De oorzaak van de verbolgenheid van de Duitse overheid lag in het feit dat de
Duitse soldaten verklaarden : de civielen hebben geschoten. Bij een onderzoek, ingesteld door de
militaire overheid, kon worden bewezen dat het regiment jagers te paard, een
Duitse Rode-Kruiswagen hadden doen stoppen en bevel gegeven onmiddellijk
rechtsomkeer te maken in de richting van Brussel.
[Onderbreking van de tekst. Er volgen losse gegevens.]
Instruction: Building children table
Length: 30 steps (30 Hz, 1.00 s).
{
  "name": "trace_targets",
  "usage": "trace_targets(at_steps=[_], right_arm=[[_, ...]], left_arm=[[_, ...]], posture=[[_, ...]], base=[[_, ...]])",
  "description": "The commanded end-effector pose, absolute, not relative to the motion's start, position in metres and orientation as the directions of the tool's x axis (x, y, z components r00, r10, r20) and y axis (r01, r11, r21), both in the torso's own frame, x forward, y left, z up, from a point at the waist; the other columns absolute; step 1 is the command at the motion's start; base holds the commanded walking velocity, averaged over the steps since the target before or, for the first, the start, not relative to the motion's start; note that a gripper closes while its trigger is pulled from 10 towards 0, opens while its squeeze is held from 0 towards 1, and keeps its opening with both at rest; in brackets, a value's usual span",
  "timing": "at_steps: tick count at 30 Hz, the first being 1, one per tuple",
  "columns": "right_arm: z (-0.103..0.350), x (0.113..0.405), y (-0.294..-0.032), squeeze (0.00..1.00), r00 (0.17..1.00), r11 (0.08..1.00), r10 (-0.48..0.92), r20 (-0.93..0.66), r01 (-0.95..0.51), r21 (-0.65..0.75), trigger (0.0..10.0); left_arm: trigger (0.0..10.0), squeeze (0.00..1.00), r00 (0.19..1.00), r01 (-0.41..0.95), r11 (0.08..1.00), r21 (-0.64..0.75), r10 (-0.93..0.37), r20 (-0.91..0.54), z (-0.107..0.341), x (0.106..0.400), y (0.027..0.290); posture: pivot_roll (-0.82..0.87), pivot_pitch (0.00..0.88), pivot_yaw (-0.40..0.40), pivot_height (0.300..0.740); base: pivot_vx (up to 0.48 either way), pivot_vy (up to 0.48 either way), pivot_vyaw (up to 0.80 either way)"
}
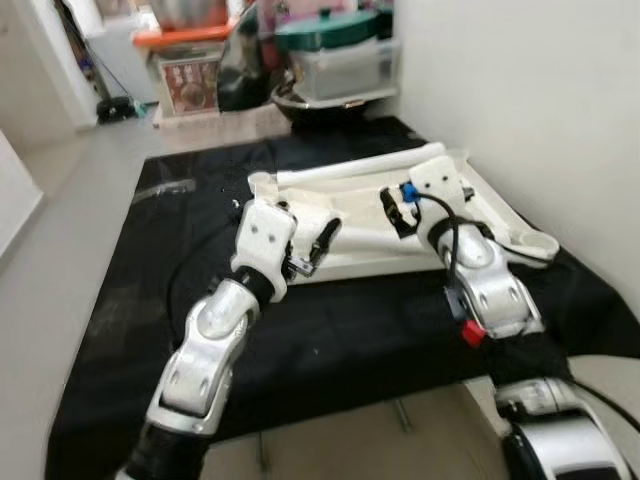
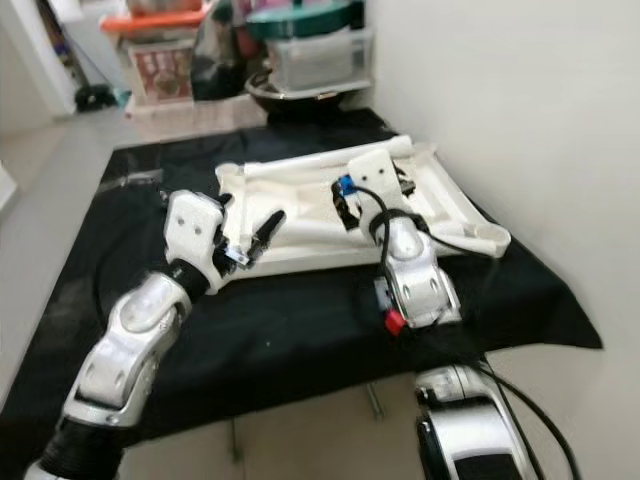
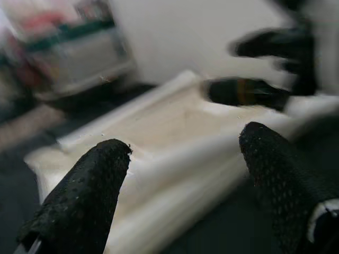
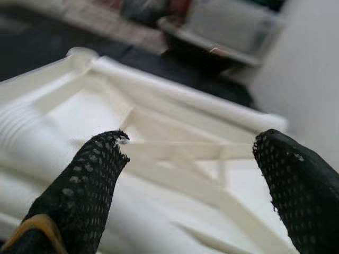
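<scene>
White plastic table top lies upside down on a black cloth, under and just ahead of both claws. Left gripper hovers at the top's near edge, fingers spread wide, gripping nothing. Right gripper sits over the ribbed underside, fingers also wide apart, empty. Storage boxes stand beyond the claws.

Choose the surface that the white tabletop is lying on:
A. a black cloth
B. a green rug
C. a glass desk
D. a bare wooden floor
A: the upside-down white tabletop lies on a black cloth that spreads out under it on all sides, with both open claws, left claw and right claw, reaching over it.
</scene>
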State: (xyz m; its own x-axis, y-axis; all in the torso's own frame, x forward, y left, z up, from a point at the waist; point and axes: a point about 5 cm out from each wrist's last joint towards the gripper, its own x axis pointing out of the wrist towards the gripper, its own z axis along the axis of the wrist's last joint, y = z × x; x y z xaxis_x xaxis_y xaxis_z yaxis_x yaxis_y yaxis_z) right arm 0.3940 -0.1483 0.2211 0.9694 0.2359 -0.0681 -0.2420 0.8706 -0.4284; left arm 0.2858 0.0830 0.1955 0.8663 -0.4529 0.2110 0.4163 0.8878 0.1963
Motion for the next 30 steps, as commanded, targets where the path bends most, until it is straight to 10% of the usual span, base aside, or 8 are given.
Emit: trace_targets(at_steps=[1,17,30], right_arm=[[0.216,0.395,-0.139,0.00,0.952,0.842,0.291,-0.099,-0.304,-0.446,10.0],[0.286,0.420,-0.113,0.00,0.804,0.745,0.585,-0.109,-0.585,-0.321,10.0],[0.280,0.423,-0.113,0.00,0.815,0.634,0.501,-0.290,-0.574,-0.518,10.0]], left_arm=[[10.0,0.00,0.861,0.418,0.884,0.208,-0.459,0.219,0.199,0.282,0.082],[10.0,0.00,0.826,0.540,0.839,0.063,-0.543,0.152,0.179,0.231,0.050],[10.0,0.00,0.819,0.553,0.832,0.051,-0.554,0.150,0.181,0.215,0.044]], posture=[[0.03,0.114,0.030,0.740],[0.04,0.231,-0.036,0.740],[0.04,0.240,-0.057,0.740]], base=[[0.000,0.000,0.00],[0.000,0.000,0.00],[0.000,0.000,0.00]])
In deze streek kwam het meermaals tot een treffen tussen de soldaten van beide
legers en daarom werd er in de zusterschool een lazaret ingericht om Duitse
soldaten te verplegen.
Ik heb er met een gewonde Elzasser gesproken voor wie Frankrijk nog steeds het
vaderland was gebleven.
De aanval op Antwerpen was een zware brok voor het Duitse leger. De operatie verliep niet zo vlug als
voorzien. Het was een stellingoorlog,
gevoerd met kanonnen en machinegeweren, als observatieposten kerktoren en
kabelballons. De aanvoer van munitie en voedingswaren
geschiedde met veldwagens en paarden en de soldaten moesten afstanden te voet
afleggen. Het was werkelijk nog een
leger van voetvolk.
Tijdens de aanval op Antwerpen waren de reservetroepen ingekwartierd in de
huizen van de gemeente en zelfs in het kerkgebouw. Loopgrachten werden gegraven in de landerijen
van de gehuchten, vooral te Limbos.
De rechtervleugel van het Duitse leger werd door de forten van Antwerpen lange
tijd opgehouden, waardoor Duitsland de slag aan de Marne heeft verloren en de
kansen op de eindoverwinning verspeelde.
Onder de beschuldiging van lid te zijn van de Burgerwacht werden talrijke
mannen uit Eversem aangehouden en in onmenselijke omstandigheden naar Duitsland
vervoerd.
Tijdens de vierjarige bezetting hebben de Duitsers hier jongelingen opgeëist om
naar Duitsland, waar gebrek aan arbeiders was, te gaan werken. Hierdoor
kwamen de Duitsers vrij om op het front te gaan strijden. Ingevolge deze opeisingen ontstond paniek bij
de bevolking en vele mannen vertrokken uit Meise om in Brussel te gaan
onderduiken.
De vrouwen die alleen thuis bleven, waren zo bevreesd dat ze in hun eigen huis
niet durfden overnachten en bij valavond trokken ze met hun kinderen naar de
hoeve van Boechout tot s anderendaags in de morgen.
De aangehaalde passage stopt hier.